The 43 charges which the accused faces include
racketeering and gang-related offences, the 24 counts of unlawful
interception of
electronic communications, a single charge each of
murder, attempted murder and conspiracy to murder and fraud, and 13
counts of
money-laundering. As far as the charge of murder is
concerned it is alleged that Modack and the accused participated in
the premeditated
killing of Charl Kinnear, a Lt-Col in the police’s
Anti-Gang Unit. Insofar as the charge of attempted murder is
concerned
it is alleged that they attempted to kill William Booth, an
attorney. As for the 24 counts of unlawful interception of electronic
communications it is alleged that the accused intercepted the
transmission of communications from the cellphones of Booth and
Kinnear and their wives, as well as several high-ranking members of
the police, including Major-Generals Lincoln and Vearey, and
several
so-called members of the ‘underworld’.
The background
3.
The accused is 43 years old. He is divorced and
has 2 minor children: a daughter aged 15, and a son aged 9 who has
cerebral palsy
and is autistic. At the time of his arrest in Springs,
Gauteng on 22 September 2020 he was operating as a debt collector and
private
investigator. He claimed that his income averaged
approximately R 20 000 pm and was derived principally from
repossessing motor
vehicles and tracing debtors.
4.
The accused’s arrest occurred 4 days after
Kinnear was assassinated, shortly after 15h00 on the afternoon of 18
September
2020, by an as yet unidentified shooter, as he pulled into
the driveway of his home in Bishop Lavis. At the time Kinnear was
involved
in high-profile investigations of alleged members of the
‘underworld’, including Modack, and their affiliates,
amongst
which were several high-ranking, allegedly corrupt police
officers.
5.
It is common cause that at the time of his murder
Kinnear was being tracked by the accused, for and at the instance of
Modack. The
tracking was done electronically by means of a
location-based tracking platform to which the accused subscribed,
which was run
by an ex-policeman, one Goldblatt. The accused bought
bundles of search pulses or so-called ‘pings’ from
Goldblatt,
for thousands of rands per bundle. Each ‘ping’

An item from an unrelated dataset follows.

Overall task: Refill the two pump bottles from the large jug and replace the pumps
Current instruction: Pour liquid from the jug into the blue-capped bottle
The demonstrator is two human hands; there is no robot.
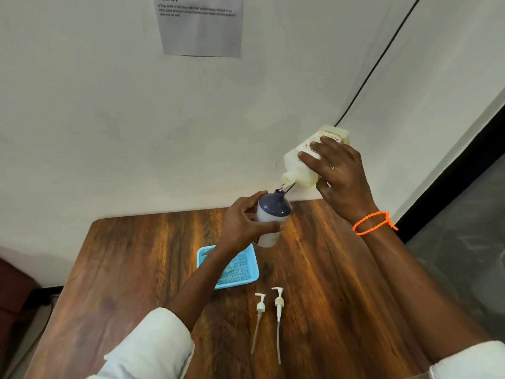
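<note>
My right hand [338,170] grips the large pale jug [297,168], tipped with its mouth pointing down and left. A thin stream runs from that mouth into the open neck of a white pump bottle with a dark blue shoulder [273,214]. My left hand [243,222] holds this bottle in the air above the table, slightly tilted. Two white pumps with long dip tubes lie side by side near the table's front, the shorter pump [259,307] on the left and the longer pump [278,305] on the right. I see no second bottle.
A light blue mesh tray [240,272] sits on the wooden table [123,269], partly under my left forearm. A white wall stands just behind the table, with a printed sheet [200,26] and a black cable [382,56]. The table's right edge lies by a dark frame.
</note>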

allowed him to conduct a location search via the tracking platform on
the whereabouts of a particular cellphone, by sending an electronic
pulse or signal to its number, which would return with the
GPS
co-ordinates of the phone, to the nearest cellphone tower.
6.
The accused also had access to Goldblatt’s
account at Maris IT, a consumer tracing service, which allowed him to
draw full,
so-called consumer trace reports which provided an
astonishing amount of information on the subjects thereof including
their identity
and cellphone numbers, residential and work addresses,
immovable properties and motor vehicles registered in their names,
and even
photographic images of them.
7.
The tracking platform which Goldblatt operated was
programmed to alert him if a particular cellphone number was being
excessively
pinged by a user. On 1 September 2020 he was alerted
that the accused was repeatedly pinging certain numbers. Goldblatt
ascertained
that they belonged to Kinnear and a colleague in the AGU,
and Booth, who he noted had been the subject of an attempted hit on 9
April 2020, when shots had been fired at him at his home in
Oranjezicht. The results of his enquiries caused Goldblatt to be
concerned
for the safety of these persons and he reported this to a
police officer he knew, who served in a unit that dealt with crimes
against
the state. He was advised to continue to allow the accused to
use the tracking platform. On 17 September 2020, the day before
Kinnear
was murdered, the accused repeatedly sought to get hold of
Goldblatt via WhatsApp and calls, so that he could purchase an
additional
100 pings, which he said he needed for an ‘enquiry’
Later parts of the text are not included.